Lázaro sabia que não, estava cansado de saber que não. Mas quando Carmen perguntou, doeu. Doeu por que, quando outra pessoa pergunta, a resposta importa. Quando você responde para OUTRA pessoa que é infeliz, você está CONTANDO que é infeliz, não apenas tomando consciência disso.  Respirou fundo, com os olhos fixamente direcionados para a o cigarro em suas mãos.
- Acho que ninguém que sai de casa pra fumar um cigarro e ouvir conversas alheias é feliz.
- Você não tá ouvindo conversas alheias mais.  Você tá falando comigo. – Carmen colocou a mão no ombro de Lázaro, que pela primeira vez olhou para ela de verdade. Com um sorriso de mulher que sabe da vida, ela continuou falando. – Olha, rapaz, a gente realmente vive num mundo que parece estar correndo enlouquecidamente pra lugar nenhum, mas a gente não precisa correr, a gente não precisa chegar em lugar nenhum. A gente precisa de paz, de dar voltas, se perturbar, e então dar mais voltas pra ficar em paz de novo. A felicidade é superestimada, só por isso doi não tê-la. A propaganda é falsa, acredite. Não é isso tudo ser feliz. Mas ter paz é tudo. E perder a paz também é tudo. Você vai usar o sentido das coisas pra fazer o que? Você tem que SE usar. O sentido das coisas é delas... Seu, é só você. O que cabe a você, é você. Pode ter um vácuo de sentido em tudo que a gente faz, mas se a gente faz alguma coisa, a gente se livra do vácuo de nós mesmos.

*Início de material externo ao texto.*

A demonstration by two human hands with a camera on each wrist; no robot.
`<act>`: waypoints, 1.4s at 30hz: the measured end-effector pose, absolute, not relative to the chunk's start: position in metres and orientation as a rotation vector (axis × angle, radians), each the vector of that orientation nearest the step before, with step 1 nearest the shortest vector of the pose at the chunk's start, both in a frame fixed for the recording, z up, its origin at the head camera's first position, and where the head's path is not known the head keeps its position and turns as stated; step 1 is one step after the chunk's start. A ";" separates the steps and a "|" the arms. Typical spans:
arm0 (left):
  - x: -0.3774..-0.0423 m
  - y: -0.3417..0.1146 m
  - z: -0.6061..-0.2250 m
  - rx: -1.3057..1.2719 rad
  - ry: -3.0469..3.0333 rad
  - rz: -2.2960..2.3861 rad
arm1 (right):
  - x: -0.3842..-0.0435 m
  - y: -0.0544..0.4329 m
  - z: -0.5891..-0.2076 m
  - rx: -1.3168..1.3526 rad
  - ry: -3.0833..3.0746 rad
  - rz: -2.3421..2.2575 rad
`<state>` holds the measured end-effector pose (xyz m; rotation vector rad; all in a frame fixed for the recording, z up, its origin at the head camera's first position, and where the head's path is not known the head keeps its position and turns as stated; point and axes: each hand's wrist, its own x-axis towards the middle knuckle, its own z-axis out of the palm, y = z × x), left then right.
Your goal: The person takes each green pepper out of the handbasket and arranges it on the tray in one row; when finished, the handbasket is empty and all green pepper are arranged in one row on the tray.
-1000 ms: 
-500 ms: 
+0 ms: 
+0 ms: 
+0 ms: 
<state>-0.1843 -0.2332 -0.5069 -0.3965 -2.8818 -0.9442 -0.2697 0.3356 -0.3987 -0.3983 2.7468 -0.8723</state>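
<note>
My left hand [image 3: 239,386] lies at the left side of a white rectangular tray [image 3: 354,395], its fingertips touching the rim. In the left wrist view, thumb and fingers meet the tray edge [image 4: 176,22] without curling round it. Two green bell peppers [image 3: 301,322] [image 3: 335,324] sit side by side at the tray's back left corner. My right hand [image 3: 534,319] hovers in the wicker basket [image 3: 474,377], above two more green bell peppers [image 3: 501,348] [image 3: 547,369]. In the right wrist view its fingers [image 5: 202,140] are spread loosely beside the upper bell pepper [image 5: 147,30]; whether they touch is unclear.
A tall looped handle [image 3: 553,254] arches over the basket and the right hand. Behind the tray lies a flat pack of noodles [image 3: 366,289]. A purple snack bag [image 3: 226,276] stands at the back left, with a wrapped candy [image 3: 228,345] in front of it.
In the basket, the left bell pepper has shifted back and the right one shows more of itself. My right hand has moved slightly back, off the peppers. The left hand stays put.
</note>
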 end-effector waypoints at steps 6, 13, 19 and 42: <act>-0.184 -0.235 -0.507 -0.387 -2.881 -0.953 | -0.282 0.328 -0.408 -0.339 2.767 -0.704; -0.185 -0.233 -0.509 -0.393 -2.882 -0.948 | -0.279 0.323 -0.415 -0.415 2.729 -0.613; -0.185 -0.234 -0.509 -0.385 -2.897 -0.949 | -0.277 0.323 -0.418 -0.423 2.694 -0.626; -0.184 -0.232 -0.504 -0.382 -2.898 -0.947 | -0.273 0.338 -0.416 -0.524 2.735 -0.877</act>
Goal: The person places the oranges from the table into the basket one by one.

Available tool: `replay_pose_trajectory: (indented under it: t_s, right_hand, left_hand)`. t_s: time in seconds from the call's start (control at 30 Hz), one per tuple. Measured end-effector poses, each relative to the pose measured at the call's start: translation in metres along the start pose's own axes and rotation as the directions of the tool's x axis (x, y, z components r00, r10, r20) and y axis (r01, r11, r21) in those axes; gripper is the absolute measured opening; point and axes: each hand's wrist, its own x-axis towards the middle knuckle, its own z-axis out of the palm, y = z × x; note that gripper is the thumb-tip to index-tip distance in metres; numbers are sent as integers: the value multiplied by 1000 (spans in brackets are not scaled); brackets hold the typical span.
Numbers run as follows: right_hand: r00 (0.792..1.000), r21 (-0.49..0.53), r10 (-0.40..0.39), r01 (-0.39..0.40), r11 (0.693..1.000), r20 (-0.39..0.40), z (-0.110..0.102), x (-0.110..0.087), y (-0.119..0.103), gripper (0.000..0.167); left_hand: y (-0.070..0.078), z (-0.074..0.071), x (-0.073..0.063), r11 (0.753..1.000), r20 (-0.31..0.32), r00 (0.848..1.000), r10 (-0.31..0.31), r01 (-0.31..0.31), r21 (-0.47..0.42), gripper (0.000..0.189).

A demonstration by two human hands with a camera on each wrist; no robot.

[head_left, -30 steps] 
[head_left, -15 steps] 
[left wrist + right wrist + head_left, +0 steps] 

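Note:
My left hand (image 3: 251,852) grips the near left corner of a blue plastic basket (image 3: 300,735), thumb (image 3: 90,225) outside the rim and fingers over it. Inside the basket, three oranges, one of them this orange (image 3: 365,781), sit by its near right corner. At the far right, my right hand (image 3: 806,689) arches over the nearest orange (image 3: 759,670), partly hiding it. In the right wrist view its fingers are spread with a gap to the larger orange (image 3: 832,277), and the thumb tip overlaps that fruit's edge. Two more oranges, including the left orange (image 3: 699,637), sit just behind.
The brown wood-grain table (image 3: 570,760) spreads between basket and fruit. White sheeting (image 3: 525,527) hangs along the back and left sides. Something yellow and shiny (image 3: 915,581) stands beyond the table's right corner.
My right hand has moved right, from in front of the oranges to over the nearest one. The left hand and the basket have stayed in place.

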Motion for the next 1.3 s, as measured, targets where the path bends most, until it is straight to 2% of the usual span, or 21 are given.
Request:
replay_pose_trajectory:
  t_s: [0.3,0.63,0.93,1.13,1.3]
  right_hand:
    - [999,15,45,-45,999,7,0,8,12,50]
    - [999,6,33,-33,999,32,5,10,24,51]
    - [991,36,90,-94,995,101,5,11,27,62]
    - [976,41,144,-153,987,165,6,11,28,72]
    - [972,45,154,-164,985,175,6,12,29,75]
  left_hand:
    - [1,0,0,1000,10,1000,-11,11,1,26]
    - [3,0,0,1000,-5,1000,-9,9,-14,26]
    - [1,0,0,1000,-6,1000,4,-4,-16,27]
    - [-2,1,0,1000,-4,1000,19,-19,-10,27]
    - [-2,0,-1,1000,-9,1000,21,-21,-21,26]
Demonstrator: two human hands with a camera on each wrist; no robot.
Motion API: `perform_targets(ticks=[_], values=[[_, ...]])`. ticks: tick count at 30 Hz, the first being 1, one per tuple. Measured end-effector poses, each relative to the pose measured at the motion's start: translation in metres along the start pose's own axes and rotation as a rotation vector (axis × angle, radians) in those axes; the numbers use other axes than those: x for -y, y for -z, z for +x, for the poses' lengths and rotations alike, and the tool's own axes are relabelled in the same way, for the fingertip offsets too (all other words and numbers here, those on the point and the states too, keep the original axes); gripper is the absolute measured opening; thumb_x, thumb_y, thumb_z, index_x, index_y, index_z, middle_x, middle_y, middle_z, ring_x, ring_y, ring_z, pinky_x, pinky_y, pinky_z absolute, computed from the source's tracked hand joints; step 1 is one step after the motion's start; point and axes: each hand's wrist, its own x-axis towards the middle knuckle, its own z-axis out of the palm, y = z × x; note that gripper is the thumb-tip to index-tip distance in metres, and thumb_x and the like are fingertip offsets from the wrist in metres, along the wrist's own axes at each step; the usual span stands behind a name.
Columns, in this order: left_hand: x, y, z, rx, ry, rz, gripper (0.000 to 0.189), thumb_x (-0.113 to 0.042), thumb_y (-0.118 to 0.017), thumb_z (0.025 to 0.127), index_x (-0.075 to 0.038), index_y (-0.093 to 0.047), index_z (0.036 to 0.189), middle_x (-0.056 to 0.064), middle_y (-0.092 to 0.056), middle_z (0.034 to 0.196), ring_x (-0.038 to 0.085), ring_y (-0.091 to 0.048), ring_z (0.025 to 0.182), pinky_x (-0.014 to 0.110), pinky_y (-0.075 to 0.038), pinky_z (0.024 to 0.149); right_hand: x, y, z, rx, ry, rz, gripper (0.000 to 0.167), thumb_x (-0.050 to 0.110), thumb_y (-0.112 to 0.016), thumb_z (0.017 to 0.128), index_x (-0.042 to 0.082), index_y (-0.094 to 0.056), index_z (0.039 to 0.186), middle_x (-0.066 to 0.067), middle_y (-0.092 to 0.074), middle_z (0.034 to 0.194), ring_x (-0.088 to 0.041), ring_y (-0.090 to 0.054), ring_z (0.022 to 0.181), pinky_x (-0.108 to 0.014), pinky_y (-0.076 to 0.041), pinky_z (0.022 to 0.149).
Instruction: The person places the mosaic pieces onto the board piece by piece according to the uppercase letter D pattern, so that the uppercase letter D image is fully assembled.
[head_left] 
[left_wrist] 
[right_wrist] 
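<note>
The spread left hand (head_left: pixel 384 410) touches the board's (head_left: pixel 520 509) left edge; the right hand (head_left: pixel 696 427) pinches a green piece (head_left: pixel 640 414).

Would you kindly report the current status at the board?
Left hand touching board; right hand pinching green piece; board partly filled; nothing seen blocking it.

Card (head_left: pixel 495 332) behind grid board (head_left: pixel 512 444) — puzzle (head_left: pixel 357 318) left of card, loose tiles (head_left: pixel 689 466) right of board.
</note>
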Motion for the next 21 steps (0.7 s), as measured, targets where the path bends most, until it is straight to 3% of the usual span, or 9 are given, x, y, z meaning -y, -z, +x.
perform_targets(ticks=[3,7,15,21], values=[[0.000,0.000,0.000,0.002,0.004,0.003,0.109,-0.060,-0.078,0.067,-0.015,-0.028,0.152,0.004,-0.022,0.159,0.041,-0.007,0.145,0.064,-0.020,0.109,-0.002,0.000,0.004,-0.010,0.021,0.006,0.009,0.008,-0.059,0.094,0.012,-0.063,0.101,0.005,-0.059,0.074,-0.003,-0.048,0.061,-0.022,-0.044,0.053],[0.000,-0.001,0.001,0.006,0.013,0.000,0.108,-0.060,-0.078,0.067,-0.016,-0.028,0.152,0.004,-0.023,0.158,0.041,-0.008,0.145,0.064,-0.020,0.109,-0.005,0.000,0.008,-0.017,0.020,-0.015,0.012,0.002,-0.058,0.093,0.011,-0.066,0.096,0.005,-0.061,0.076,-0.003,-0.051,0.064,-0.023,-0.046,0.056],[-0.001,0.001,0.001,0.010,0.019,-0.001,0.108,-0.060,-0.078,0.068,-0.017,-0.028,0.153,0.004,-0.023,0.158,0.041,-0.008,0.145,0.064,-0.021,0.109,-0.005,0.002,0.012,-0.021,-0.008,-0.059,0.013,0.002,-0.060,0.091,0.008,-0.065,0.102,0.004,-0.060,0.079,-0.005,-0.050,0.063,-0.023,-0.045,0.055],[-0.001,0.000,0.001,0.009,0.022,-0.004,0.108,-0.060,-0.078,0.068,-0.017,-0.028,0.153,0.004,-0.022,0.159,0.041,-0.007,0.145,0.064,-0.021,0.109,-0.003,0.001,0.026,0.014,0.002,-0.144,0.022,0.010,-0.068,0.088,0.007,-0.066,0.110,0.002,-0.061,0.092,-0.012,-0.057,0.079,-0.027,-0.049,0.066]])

A cabeça de Lázaro estava a ponto de explodir, pensava em tanta coisa, sentia tanta coisa. O borbulho de pensamentos foi exterminado por um abraço. Que abraço! Nos braços de Carmen, Lázaro chorou. Não se precisa de sentido, quando se tem um abraço. Lázaro foi liberto: Carmen exorcizou sua alma de um demônio que, de alguma forma, ela parecia conhecer bem. Que demônio é esse, ninguém sabe ao certo, e agora, ninguém quer saber. Pelo menos, não Lázaro. 

Chegou um cliente ao caixa e Carmen foi atendê-lo. Lázaro colocou o cigarro no bolso e caminhou até a saída do bar. De lá, olhou para Carmen e os dois trocaram um sorriso, era um agradecimento mútuo. “Obrigado por ter me ouvido”, era o que a troca de olhares dizia. 

Deixando o bar e as pessoas que verbalizavam simultaneamente sem parar para trás, Lázaro caminhou de volta para casa carregando a sensação do abraço de Carmen. Nessa noite, criou outra certeza, talvez não tão inútil: não é uma injustiça a felicidade alheia, nem a sua infelicidade; não há motivo para se sentir vazio, quando não existe a necessidade de se preencher de sentidos. De agora em diante, Lázaro sabe que só precisa perder a paz mais vezes.